Three new crown ester-linked bipyridine homologues with three, four or five ethylene glycol units, which are bulky and soluble in both hydrophilic and lipophilic media, were synthesized. The reaction of the appropriate macrocycles with $K_2PtCl_4$ in water gave yellow cisplatin analogues 6-8 in good yield. These complexes were converted to carboplatin analogues by exchange of the leaving group. All the compounds were characterized by elemental analysis and various spectroscopic methods. Carboplatin analogues 9-11 showed good solubility in both hydrophilic and lipophilic media. The crystal structures of 7, 9, and 11 were determined by x-ray diffraction. X-ray structures indicate that two pyridine rings of the bipyridyl ligand in three compounds can not attain the coplanar state owing to the steric bulkiness of the substituents in 3,3'- positions. The solvolysis reactions of 6-8 in DMSO, characterized by $^1H$, $^{13}C$, and $^{195}Pt$ NMR spectra, leads to the unprecedented example for the complete release of the free crown ester-linked bipyridines, yielding the formation of $cis-[Pt(Me_2SO)_2Cl_2]$. Cisplatin analogs, 7 and 8 showed a moderate and significant cytotoxic effect on both murine leukemia L1210 and P388 even though they do not have any NH proton.
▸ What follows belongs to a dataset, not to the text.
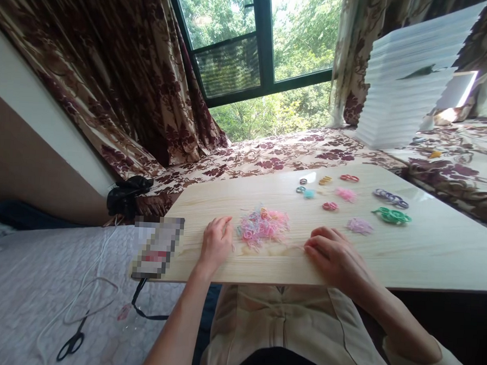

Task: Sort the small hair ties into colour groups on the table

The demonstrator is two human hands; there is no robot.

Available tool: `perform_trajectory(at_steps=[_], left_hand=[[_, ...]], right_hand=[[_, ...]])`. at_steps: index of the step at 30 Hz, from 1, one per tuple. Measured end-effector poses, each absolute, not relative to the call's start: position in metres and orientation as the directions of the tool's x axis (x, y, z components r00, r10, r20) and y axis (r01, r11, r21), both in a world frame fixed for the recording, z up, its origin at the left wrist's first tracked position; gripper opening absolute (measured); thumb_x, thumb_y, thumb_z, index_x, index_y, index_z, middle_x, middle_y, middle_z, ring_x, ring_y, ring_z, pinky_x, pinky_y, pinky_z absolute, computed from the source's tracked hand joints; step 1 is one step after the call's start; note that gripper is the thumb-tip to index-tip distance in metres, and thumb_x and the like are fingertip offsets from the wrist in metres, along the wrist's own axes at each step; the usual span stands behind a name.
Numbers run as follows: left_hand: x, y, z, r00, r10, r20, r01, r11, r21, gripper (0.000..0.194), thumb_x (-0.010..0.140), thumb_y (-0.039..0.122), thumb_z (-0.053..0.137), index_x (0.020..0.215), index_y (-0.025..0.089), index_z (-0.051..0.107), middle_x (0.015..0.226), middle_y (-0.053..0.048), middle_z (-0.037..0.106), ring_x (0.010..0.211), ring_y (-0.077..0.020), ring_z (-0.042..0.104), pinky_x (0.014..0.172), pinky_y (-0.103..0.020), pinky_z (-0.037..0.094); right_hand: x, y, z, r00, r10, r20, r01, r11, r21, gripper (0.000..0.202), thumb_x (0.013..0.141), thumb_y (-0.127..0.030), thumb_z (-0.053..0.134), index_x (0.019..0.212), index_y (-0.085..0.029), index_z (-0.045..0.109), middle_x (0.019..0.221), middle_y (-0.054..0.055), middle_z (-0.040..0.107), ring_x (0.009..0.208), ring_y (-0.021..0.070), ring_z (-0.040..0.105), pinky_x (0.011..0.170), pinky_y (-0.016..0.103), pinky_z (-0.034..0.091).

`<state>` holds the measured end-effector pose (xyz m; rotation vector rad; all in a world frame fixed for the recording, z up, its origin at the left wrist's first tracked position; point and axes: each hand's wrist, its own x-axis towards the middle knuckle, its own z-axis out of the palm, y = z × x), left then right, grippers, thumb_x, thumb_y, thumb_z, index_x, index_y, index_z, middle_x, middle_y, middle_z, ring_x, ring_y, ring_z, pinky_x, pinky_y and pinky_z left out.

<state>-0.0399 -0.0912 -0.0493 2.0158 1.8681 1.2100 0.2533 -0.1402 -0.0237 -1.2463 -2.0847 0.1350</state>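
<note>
A loose pile of small pastel elastic bands, mostly pink with some blue and orange, lies on the pale wooden board. Just left of the pile, my left hand rests on the board, its fingers loosely bent and nothing visible in them. To the right, apart from the pile, lies my right hand with fingers loosely bent and slightly apart. A faint pale strand shows near its fingertips. Sorted little heaps sit farther right: pink bands, lilac bands and turquoise bands.
Green hair ties, purple hair ties, red hair ties and yellow hair ties lie at the board's far right. A blurred phone-like object is at its left edge. Scissors and cables rest on the bed.
</note>
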Motion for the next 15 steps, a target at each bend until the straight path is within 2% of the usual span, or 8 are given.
perform_trajectory(at_steps=[7,12,15], left_hand=[[-0.042,-0.09,-0.052,-0.095,0.887,0.452,0.76,-0.229,0.608,0.031,0.09,0.03,0.045,0.106,0.017,0.069,0.111,-0.011,0.071,0.111,-0.0252,0.064,0.103,-0.044,0.048],[-0.044,-0.089,-0.056,-0.084,0.885,0.458,0.755,-0.244,0.609,0.032,0.088,0.033,0.046,0.105,0.017,0.069,0.111,-0.011,0.071,0.111,-0.0261,0.064,0.104,-0.045,0.047],[-0.045,-0.088,-0.058,-0.08,0.886,0.457,0.769,-0.237,0.594,0.033,0.087,0.035,0.046,0.104,0.019,0.069,0.112,-0.01,0.071,0.112,-0.0268,0.063,0.105,-0.046,0.047]], right_hand=[[0.257,-0.146,-0.025,-0.103,0.855,0.509,0.716,0.418,-0.558,0.026,0.094,-0.036,0.044,0.08,-0.023,0.06,0.084,0.004,0.069,0.071,0.0164,0.064,0.066,0.029,0.051],[0.295,-0.149,-0.02,0.059,0.85,0.524,0.767,0.297,-0.569,0.027,0.092,-0.043,0.046,0.082,-0.024,0.062,0.084,0.003,0.072,0.064,0.0168,0.063,0.058,0.029,0.051],[0.332,-0.139,-0.015,0.163,0.847,0.505,0.833,0.156,-0.531,0.031,0.09,-0.046,0.044,0.086,-0.023,0.065,0.084,0.005,0.073,0.065,0.0191,0.065,0.059,0.031,0.051]])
The structure of $[{Pt(DMB)(\mu-OH)}_2]_2(F_3CSO_3)4\cdot2H2_O$ (13) has revealed that two conformational isomers are self-assembled by different hydrogen bonding modes, resulting in new type of co-crystallization of monomer and its polymer. Conformer 13a has the expected methylol conformation in which two methylol substituents are oriented as far as possible to minimize steric interaction between themselves. Each OH group in trans position is hydrogen bonded to oxygen atom of two triflates, which prevents the approach of other molecules for further hydrogen bonding. In contrast to 13a, the orientations of oxygen atoms of methylol groups in conformer 13b are directed to same way. Furthermore, conformer 13b self-assembles to form one dimensional linear polymer through the formation of intermolecular hydrogen bonding between the two methylol OH groups of neighboring monomers.
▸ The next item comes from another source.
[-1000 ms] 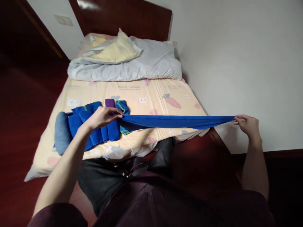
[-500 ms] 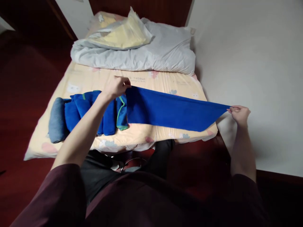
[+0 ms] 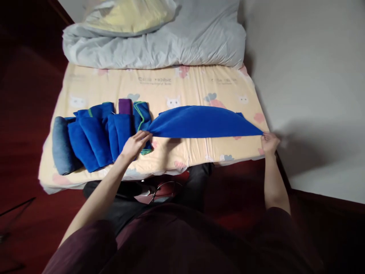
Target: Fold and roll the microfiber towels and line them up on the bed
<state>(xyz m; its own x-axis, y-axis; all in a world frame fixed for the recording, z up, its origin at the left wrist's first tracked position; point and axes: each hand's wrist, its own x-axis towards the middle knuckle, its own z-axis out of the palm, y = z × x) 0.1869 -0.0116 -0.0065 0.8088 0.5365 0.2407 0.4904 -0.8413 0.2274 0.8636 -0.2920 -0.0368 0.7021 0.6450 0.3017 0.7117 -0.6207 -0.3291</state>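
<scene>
- Blue towel is stretched flat over the near part of the bed, long axis running left-right, its far edge bulging in a curve.
- Left hand pinches the towel's left end, right beside the row of folded towels. Right hand is clenched on the right end, at the bed's right edge.
- Both ends look pulled to points, so the cloth is bunched at the grips, not held by clean corners.
- What could go wrong imo: that right end sits at the mattress edge, so a loose pinch and it slides off toward the floor.
- Also the left hand is touching the folded stack, so any tug there could knock the green-trimmed one open.
- Bunched ends could leave creases when it's laid down.
- Duvet at the far end, well apart.
</scene>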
Three o-carborane-linked bipyridyl ligands were synthesized. Potential BNCT reagents containing cisplatin analogs, 26, 27 and 32 were prepared by displacement of the weakly bound benzonitrile ligands in $cis-[Pt(PhCN)_2Cl_2]$ by the corresponding ligands 23, 24 and 25, respectively. Carboplatin analogs containing o-carborane cages were synthesized in order to increase water solubility of cisplatin analogs. cis-Coordinated DMSO molecules of Pt(Ⅱ) complexes in which leaving groups are carboxylate groups such as CBDCA and oxalate, were replaced by the corresponding bipyridine derivatives including o-carborane cages. Three platinum compounds 30, 31 and 34 showed a little increased hydrophilicity in comparison to the corresponding cisplatin analogs as expected.
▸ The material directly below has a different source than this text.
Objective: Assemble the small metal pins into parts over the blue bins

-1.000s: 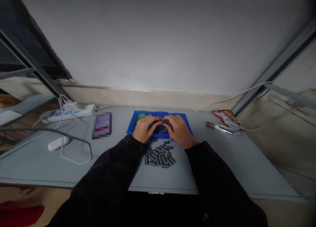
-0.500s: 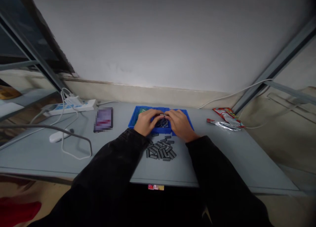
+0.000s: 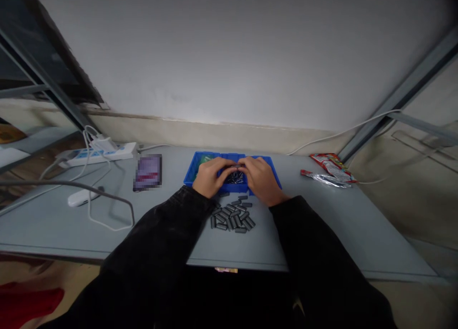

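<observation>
My left hand [image 3: 212, 176] and my right hand [image 3: 262, 178] meet at the fingertips above the middle one of three blue bins [image 3: 234, 189]. Both are closed in a pinch around a small dark piece [image 3: 236, 166], mostly covered by the fingers. Small metal parts [image 3: 235, 178] lie in the middle bin below. Something green and clear [image 3: 206, 159] is in the left bin. My right hand hides much of the right bin. In front of the bins, several dark grey cylinders [image 3: 234, 217] lie in a loose pile on the table.
A white power strip [image 3: 103, 154] with cables, a white device [image 3: 84, 197] and a blurred purple packet [image 3: 148, 172] lie on the left of the grey table [image 3: 239, 252]. At the right are a red packet [image 3: 331, 164] and a silver wrapper [image 3: 331, 179]. Metal posts stand both sides.
The view has shifted slightly. Both hands stay together over the middle bin, and the piece between the fingertips now looks darker and less exposed.
</observation>
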Available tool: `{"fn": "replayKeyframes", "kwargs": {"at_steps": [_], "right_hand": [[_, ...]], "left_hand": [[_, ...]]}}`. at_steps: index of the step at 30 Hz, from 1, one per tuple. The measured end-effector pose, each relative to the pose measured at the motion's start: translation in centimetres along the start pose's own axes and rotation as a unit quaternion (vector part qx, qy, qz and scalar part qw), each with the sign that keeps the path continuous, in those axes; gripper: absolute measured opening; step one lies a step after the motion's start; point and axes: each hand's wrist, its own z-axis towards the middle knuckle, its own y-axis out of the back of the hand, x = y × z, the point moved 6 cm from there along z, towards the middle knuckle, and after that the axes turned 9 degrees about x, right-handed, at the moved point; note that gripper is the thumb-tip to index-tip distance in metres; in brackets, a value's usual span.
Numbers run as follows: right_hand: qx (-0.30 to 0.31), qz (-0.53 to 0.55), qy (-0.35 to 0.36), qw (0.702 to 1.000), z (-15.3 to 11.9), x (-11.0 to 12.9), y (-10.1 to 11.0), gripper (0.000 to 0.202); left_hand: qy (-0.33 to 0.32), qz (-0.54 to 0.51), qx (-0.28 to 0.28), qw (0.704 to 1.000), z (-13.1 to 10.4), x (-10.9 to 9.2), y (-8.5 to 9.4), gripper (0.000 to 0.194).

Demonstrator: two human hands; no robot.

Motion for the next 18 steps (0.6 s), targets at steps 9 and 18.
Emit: {"fn": "replayKeyframes", "kwargs": {"at_steps": [9, 18], "right_hand": [[0.004, 0.011, -0.003, 1.000, 0.04, 0.29, 0.24, 0.020], [-0.005, 0.011, -0.006, 1.000, -0.11, -0.17, 0.01, 0.018]], "left_hand": [[0.010, 0.008, -0.008, 1.000, 0.02, 0.18, -0.06, 0.014], [-0.002, 0.003, 0.000, 1.000, -0.02, 0.16, -0.10, 0.015]]}}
Cesium fluoride is found to be a good fluoride ion source for deboronation in the course of searching the effective and mild degradation method of o-carborane. Cesium fluoride degraded ortho-closo-carborane and derivatives quantitatively in ethanol under reflux condition and cesium salt form of nido-carboranes were obtained easily in high yield. Deboronation reaction proceeded effectively at 2 molar ratio of cesium fluoride per o-carborane cage or higher. o-Carborane ester-linked bipyridine, 23 was deboronated successfully using cesium fluoride in ethanol/THF without breaking susceptible ester bond due to weak nucleophilicity of fluoride ion. Cesium salt type of nido-carboranes have much higher water solubility than corresponding tetrabutylammonium salt form, therefore they could be converted to other salt of mono anions.